In Defense of Joe

Since Romney has picked his running mate (Congressman Paul Ryan, in case you were not aware), I have seen a lot of crowing over what a doofus Joe Biden, our current vice president, is.

I have seen it predicted that he’s going to get his ass handed to him in the VP debate. I have seen him called a joke, a goof, an idiot.

In my opinion, there’s a lot of premature gleeful hand-rubbing going on.

Why don’t people take Biden seriously? Sure, he’s prone to gaffes, he sticks his foot in his mouth — name one politician who isn’t and doesn’t. He’s got a lot of passion and goes off message (though, ultimately, not to his party’s detriment). He doesn’t use a lot of high-falutin’ rhetoric.

In some ways, he’s both the perfect foil and the perfect partner to our serious, calm, and articulate president. According to an article in Politico, Obama says, “The best thing about Joe is that when we get everybody together, he really forces people to think and defend their positions, to look at things from every angle, and that is very valuable for me.” From what I’ve read of the man, he plays devil’s advocate in the Administration. He’s not a lick-spittle.

Joe Biden is well-liked on Capitol Hill. He has more than 30 years experience as a politician. He’s been chairman of two Senate committees and a caucus. He’s written laws, and was the youngest senator with more than 10,000 votes in the Sentate. He is smart, savvy, plain-spoken, and bipartisan.
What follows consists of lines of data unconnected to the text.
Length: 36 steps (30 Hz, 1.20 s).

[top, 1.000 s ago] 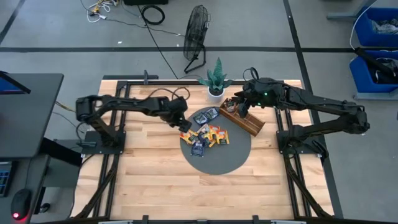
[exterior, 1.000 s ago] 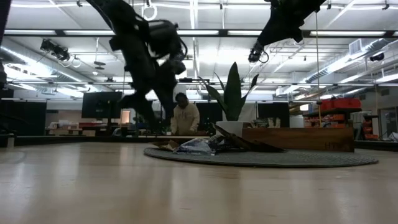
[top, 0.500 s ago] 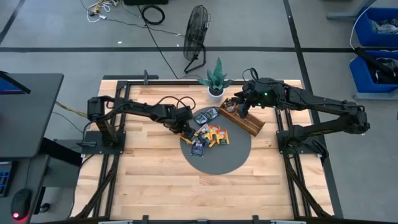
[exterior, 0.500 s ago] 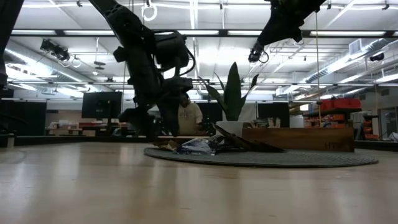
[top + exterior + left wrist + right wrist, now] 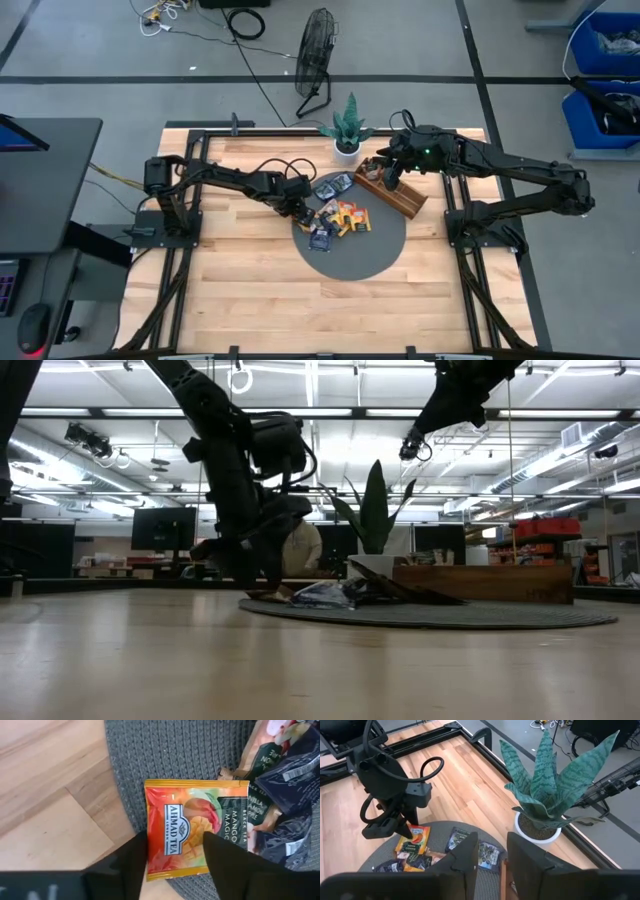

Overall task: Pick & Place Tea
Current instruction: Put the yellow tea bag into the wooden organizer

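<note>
Grey mat (image 5: 350,255) holds sachets (image 5: 335,218); left fingers (image 5: 225,865) straddle an orange one (image 5: 195,827), unclosed.

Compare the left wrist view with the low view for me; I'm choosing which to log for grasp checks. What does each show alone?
Left wrist view only: the printed face of the orange-yellow square mango tea sachet, lying between the left end effector fingers at the grey woven round mat's edge.
Low view only: the long brown wooden tray, the white-potted green plant, the raised right end effector.
Both: the dark blue sachets piled on the mat.
</note>
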Each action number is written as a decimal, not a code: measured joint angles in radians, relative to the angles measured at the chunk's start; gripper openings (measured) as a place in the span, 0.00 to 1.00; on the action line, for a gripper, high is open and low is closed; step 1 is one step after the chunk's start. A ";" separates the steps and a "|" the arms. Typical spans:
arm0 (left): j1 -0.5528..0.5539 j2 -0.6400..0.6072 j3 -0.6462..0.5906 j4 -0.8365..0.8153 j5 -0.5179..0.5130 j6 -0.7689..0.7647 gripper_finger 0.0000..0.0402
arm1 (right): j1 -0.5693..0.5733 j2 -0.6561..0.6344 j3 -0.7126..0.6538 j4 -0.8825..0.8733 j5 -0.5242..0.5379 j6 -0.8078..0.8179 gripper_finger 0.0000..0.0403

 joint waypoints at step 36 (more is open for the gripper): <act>-0.001 -0.368 -0.002 0.076 -0.287 0.071 0.01 | -0.002 0.001 -0.001 0.088 -0.139 0.325 0.29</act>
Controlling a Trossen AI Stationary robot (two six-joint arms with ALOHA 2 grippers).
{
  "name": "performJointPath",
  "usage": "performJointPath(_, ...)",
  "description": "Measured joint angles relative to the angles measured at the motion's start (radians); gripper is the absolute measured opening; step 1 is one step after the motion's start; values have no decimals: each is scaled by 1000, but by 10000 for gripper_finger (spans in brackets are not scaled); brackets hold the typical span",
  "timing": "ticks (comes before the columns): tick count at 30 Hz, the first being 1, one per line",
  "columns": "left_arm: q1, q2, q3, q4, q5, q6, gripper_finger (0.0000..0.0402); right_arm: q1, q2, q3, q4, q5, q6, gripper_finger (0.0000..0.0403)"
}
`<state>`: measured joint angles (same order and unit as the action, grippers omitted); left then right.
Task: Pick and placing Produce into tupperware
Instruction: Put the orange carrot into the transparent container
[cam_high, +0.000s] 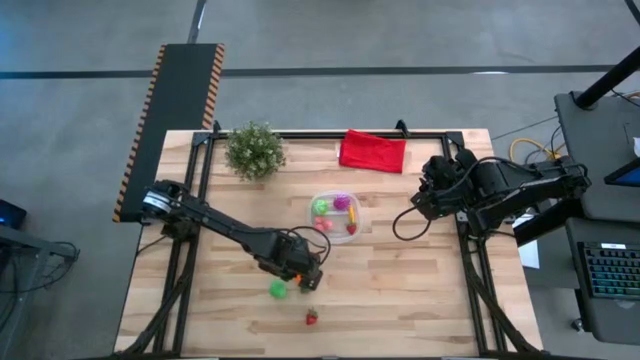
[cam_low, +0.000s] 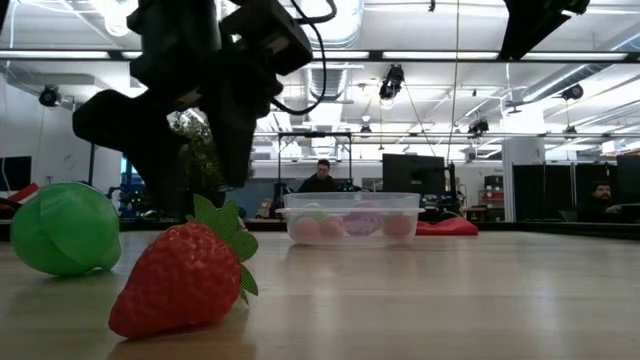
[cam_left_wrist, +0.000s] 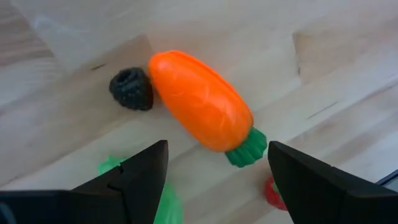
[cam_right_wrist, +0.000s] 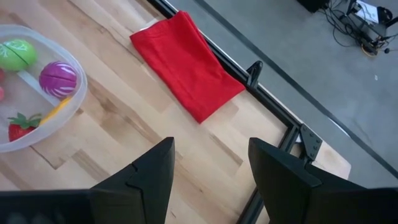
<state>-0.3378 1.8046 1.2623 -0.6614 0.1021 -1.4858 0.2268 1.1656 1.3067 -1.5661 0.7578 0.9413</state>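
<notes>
Wooden worktop (cam_high: 420, 290) carries everything. Left pincer (cam_left_wrist: 217, 168) hangs spread wide over an orange carrot (cam_left_wrist: 200, 99), not touching it; a small black knobby piece (cam_left_wrist: 131, 89) touches the carrot's blunt end. Green produce piece (cam_high: 278, 289) lies just beside the carrot, strawberry (cam_high: 311, 318) near it. Tupperware (cam_high: 336, 218) sits farther from the carrot, already holding green, purple and red pieces. Right pincer (cam_right_wrist: 208, 171), fingers apart and empty, waits well away from the carrot near the red cloth (cam_high: 373, 151).
</notes>
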Motion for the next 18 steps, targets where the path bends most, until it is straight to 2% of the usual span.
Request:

And he’s been through some shit. He lost his first wife and a daughter in a car accident. He was a single dad for five years. He’s been married to the same woman, his second wife, since 1977. He’s had some serious health scares.

Paul Ryan is 42 years old. He’s served as chair on one committee. He has no foreign policy experience. He’s a Tea Party favorite, which is the direct opposite of bipartisan. He’s probably no dummy, but come on. You really think he can hold his own against Joe Biden?

Because I don’t. Not that I’m going to discourage Republicans (or libertarians or independents) from underestimating Biden. Oh no, underestimate him all you want. I think he’s going to surprise you.

I’ll go make some popcorn.


Updated to add: Since the Bush/Kerry run off (was it the 2004 election?), there’s been this “beer test” for the candidates, as in “Who would you like to have a beer with?” As much respect as I have for our President, out of the four candidates in this race, I think I’d enjoy sitting down with Joe the most. He seems pretty humble, pretty funny, and pretty smart. He seems to be in touch with the electorate, and he seems like he’d go to bat for the middle class. Paul Ryan has dreamy blue eyes and all, but he also seems like, on a date, he’d prefer to listen to the sound of his own voice. Plus, he wouldn’t drink beer, he’d drink really pricey wine.